Sin duda, estas normas eran más estrictas con una parte de la sociedad que con otras, y las mujeres eran especialmente vulnerables. “Solo se les permitía prácticamente tres salidas: servir a los hombres siendo esposas, hijas o madres; ser monja al servicio de dios o al servicio de hombres también; o ser prostituta o cortesana, pero no había muchas más salidas”, señaló el escritor. Fernando J. Múñez estaba interesado en mostrar a los más oprimidos de la sociedad, por lo que trató de mostrar el mundo de la mujer en esa época, “oprimida hasta en las clases más alta”. La sociedad del siglo XVIII era muy jerarquizada, sin ningún tipo de permeabilidad. Pero la protagonista no solo está entre dos mundos sociales, sino que no sigue las pautas esperadas para las posibilidades de una mujer como ella, hermosa y aún joven. Así, para el autor lo importante es mostrar cómo esas mujeres, cada una de una forma diferente, se enfrenta a ese mundo patriarcal que hay, y que lo domina todo.
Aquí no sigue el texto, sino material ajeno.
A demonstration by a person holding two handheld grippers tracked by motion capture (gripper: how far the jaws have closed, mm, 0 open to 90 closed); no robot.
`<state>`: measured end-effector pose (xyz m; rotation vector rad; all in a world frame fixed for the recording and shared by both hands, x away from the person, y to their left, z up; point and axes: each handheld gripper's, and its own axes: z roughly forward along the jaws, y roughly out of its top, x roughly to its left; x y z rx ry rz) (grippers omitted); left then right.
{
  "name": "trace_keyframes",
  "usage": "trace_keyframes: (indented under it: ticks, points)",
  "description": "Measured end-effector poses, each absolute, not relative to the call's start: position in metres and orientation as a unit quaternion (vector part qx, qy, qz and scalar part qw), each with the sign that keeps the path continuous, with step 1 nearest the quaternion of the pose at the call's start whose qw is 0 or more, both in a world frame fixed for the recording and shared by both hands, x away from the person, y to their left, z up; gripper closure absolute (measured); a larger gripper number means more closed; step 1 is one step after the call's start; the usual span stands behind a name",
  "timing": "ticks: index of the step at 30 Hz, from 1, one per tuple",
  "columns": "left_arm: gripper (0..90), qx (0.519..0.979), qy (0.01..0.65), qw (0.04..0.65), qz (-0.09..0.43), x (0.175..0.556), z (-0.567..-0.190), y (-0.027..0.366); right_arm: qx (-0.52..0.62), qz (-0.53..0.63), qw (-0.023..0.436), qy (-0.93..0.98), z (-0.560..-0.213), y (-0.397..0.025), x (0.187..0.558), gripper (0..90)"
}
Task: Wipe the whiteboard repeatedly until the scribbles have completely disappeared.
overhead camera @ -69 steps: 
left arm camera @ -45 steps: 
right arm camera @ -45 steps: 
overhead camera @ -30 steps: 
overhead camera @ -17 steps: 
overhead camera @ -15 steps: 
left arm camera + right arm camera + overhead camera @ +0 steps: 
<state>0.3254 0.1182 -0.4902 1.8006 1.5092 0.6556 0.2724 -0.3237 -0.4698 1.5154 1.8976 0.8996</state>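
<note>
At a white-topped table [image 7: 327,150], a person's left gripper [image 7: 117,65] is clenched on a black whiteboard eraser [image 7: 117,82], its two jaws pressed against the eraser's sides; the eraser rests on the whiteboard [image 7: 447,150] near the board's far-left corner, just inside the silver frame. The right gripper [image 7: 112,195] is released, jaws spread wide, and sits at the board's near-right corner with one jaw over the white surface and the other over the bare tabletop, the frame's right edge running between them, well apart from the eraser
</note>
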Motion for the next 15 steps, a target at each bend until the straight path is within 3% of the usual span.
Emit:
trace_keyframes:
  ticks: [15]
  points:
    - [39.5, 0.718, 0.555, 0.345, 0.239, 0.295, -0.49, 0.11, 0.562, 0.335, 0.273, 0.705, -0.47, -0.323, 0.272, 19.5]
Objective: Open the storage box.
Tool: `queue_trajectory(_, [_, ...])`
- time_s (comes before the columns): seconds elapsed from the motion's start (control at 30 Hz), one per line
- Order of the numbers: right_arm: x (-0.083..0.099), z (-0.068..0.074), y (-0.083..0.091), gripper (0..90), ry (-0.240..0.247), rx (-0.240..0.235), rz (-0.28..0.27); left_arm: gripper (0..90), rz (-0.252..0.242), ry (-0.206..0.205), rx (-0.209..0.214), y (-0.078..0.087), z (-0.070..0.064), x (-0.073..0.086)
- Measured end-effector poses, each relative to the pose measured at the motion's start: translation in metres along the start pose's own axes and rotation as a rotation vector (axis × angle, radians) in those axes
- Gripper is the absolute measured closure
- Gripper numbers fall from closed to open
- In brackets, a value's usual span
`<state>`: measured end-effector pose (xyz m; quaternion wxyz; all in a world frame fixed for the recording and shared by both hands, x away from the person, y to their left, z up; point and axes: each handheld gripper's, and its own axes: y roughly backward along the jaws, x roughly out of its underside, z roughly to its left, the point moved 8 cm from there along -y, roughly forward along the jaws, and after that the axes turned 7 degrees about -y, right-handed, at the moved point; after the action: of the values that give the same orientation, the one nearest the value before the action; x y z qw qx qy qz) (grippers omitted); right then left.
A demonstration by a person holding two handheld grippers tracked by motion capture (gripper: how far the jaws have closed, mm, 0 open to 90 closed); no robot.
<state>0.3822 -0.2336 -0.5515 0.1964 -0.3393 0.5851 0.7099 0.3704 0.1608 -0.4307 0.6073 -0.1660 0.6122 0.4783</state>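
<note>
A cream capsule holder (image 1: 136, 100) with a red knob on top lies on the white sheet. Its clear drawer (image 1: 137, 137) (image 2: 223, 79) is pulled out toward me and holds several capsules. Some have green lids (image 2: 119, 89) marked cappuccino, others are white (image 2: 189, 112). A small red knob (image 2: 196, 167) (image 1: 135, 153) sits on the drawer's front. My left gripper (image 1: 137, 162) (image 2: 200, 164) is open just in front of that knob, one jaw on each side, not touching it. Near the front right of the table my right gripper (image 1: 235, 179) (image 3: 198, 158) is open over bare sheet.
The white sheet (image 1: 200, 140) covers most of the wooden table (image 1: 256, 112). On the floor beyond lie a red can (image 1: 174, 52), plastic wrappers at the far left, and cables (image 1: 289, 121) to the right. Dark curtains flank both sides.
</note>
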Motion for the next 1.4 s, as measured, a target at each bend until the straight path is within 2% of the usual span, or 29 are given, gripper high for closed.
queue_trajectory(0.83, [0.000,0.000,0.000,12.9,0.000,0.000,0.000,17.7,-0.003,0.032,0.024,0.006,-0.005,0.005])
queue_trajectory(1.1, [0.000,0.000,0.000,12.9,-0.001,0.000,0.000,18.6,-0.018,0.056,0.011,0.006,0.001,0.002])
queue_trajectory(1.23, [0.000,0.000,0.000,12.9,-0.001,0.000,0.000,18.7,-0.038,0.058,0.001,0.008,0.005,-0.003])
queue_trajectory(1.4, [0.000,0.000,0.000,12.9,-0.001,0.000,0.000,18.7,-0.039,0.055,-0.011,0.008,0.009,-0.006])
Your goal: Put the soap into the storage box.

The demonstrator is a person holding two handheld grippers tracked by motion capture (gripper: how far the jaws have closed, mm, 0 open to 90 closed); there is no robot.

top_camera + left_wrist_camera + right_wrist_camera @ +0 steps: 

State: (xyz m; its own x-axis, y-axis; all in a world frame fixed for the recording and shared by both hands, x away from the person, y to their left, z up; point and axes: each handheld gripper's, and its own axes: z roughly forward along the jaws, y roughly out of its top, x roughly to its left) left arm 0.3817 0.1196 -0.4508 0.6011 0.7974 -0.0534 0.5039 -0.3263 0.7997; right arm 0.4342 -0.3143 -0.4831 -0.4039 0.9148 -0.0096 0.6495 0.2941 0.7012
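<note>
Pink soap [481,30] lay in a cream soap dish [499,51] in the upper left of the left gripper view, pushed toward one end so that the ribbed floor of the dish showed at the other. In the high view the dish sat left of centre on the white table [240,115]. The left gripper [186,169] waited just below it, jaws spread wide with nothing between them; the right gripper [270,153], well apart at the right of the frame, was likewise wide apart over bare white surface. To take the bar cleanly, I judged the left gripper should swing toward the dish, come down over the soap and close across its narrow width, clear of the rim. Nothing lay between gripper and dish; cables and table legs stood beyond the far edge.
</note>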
“Ahora, gracias a dios, eso se ha ido rompiendo, y nos queda por romper mucho más”, apuntó. No duda en definir a la protagonista como contestataria y exponer la mirada feminista del libro, a la vez que se muestra autocrítico con su género: “Yo sigo pensando que los hombres somos machistas, aunque no queramos”. El ser humano, como la historia, tiende a ser cíclico, opinó el autor, y “eso del poder, al final, es como el anillo único de Tolkien, corrompe”.

Pero esta novela es transversal. “No solo está dedicada a mujeres, está hecha para que la lean también hombres, para que la lean mujeres, para que la lean todo tipo de personas”, insistió quien, declaró, siempre ha sido antes escritor que cualquier otra cosa. Comenzó su primera novela a los 14 años, pero en un momento determinado de su vida se le hizo demasiado largo. “Mientras que escribir un guion me era mucho más fácil”. Y se ha dedicado a la publicidad y al mundo audiovisual hasta la publicación de esta novela, que transmite el aroma clásico del siglo XVIII.